FIG. 6 is a schematic diagram illustrating an implementation of an example computing environment 600 that may include one or more mobile devices capable of partially or substantially implementing or supporting one or more operations or processes for creating geofence assistance information. It should be appreciated that all or part of various devices shown in computing environment 600, processes, or methods, as described herein, may be implemented using various hardware, firmware, or any combination thereof along with software.

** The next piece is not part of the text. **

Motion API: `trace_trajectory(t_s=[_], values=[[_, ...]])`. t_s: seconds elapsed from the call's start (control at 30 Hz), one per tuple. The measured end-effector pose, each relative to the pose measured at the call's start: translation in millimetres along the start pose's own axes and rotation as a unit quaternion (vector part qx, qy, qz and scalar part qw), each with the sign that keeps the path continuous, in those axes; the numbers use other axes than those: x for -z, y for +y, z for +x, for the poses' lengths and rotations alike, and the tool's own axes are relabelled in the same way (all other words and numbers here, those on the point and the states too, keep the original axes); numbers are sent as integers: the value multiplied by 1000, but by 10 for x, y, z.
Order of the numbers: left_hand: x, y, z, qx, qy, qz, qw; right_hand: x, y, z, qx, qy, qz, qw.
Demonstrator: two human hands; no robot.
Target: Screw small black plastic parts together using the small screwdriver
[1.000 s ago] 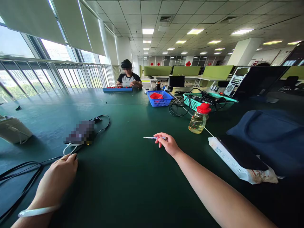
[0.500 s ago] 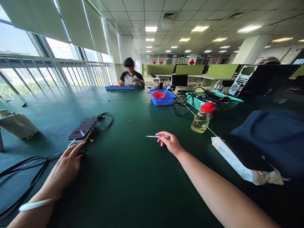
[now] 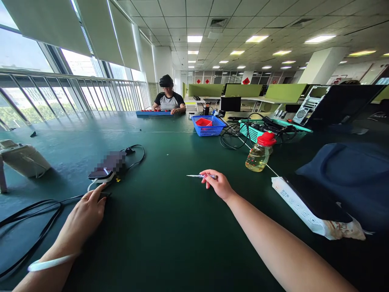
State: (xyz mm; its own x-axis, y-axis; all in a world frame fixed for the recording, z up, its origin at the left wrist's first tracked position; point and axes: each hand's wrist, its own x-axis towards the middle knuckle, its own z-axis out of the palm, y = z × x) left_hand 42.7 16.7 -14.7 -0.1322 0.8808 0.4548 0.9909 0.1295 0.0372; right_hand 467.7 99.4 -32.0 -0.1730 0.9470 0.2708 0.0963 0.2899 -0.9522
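My right hand (image 3: 216,182) is closed around a small screwdriver (image 3: 194,176) above the dark green table (image 3: 158,227). The thin metal shaft points left, and my fingers cover most of the handle. Palm down, my left hand (image 3: 86,213) has its fingers stretched forward on the left side. Its fingertips are just short of a dark phone-like device (image 3: 101,173), part of which is blurred out. A white cable (image 3: 91,184) runs from the device toward these fingers. Partly behind the thumb is a small black item (image 3: 106,195), too hidden to name.
Black cables (image 3: 39,227) lie at left, near a pale box-shaped item (image 3: 24,160). To the right stand a red-capped bottle (image 3: 259,154), a white packet (image 3: 299,202) and a dark blue bag (image 3: 346,174). Farther back are a blue basket (image 3: 208,129), a green basket (image 3: 252,132) and a seated person (image 3: 168,99).
My left hand has shifted very slightly, its fingers a little lower. The far person's hand has come down to the table edge. My right hand keeps its grip on the screwdriver.
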Motion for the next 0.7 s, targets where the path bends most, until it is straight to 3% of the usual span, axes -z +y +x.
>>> trace_trajectory(t_s=[0.17, 0.3, 0.43, 0.6, 0.7], values=[[102, 125, -35, 46, -104, 23, 993, 3, 8, 0, 8, -4, 0, 1000], [177, 136, -41, 54, -84, 19, 995, 4, 4, -4, 13, 0, -6, 1000], [285, 298, 1, -7, -94, -75, 993, -10, -12, -16, 34, 18, -40, 998], [485, 1045, 128, -198, -146, -209, 947, -60, -94, -80, 93, -1, -166, 982], [398, 1597, 312, -261, -149, -212, 930, -93, -164, -133, 130, -8, -233, 964]])
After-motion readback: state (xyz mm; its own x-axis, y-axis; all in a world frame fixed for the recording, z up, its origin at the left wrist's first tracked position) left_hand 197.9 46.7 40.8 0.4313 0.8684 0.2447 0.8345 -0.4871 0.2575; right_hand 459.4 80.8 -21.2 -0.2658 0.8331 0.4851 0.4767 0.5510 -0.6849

Example computing environment 600 may comprise, for example, a mobile device 602 that may include one or more features or aspects of mobile device 102 of FIG. 1, though claimed subject matter is not so limited. For example, mobile device 602 may be capable of communicating with one or more other devices, mobile or otherwise, via a cellular telephone network, the Internet, mobile ad-hoc network, wireless sensor network, or the like. In an implementation, mobile device 602 may be representative of any electronic or computing device, machine, appliance, or platform that may be capable of exchanging information over any suitable network. For example, mobile device 602 may include one or more computing devices or platforms associated with, for example, cellular telephones, satellite telephones, smart telephones, personal digital assistants (PDAs), laptop computers, personal entertainment systems, e-book readers, tablet personal computers (PC), personal audio or video devices, personal navigation devices, or the like. In certain example implementations, mobile device 602 may take the form of one or more integrated circuits, circuit boards, or the like that may be operatively enabled for use in another device. Thus, unless stated otherwise, to simplify discussion, various functionalities, elements, components, etc. are described below with reference to mobile device 602 may also be applicable to other devices not shown so as to support one or more processes associated with example computing environment 600.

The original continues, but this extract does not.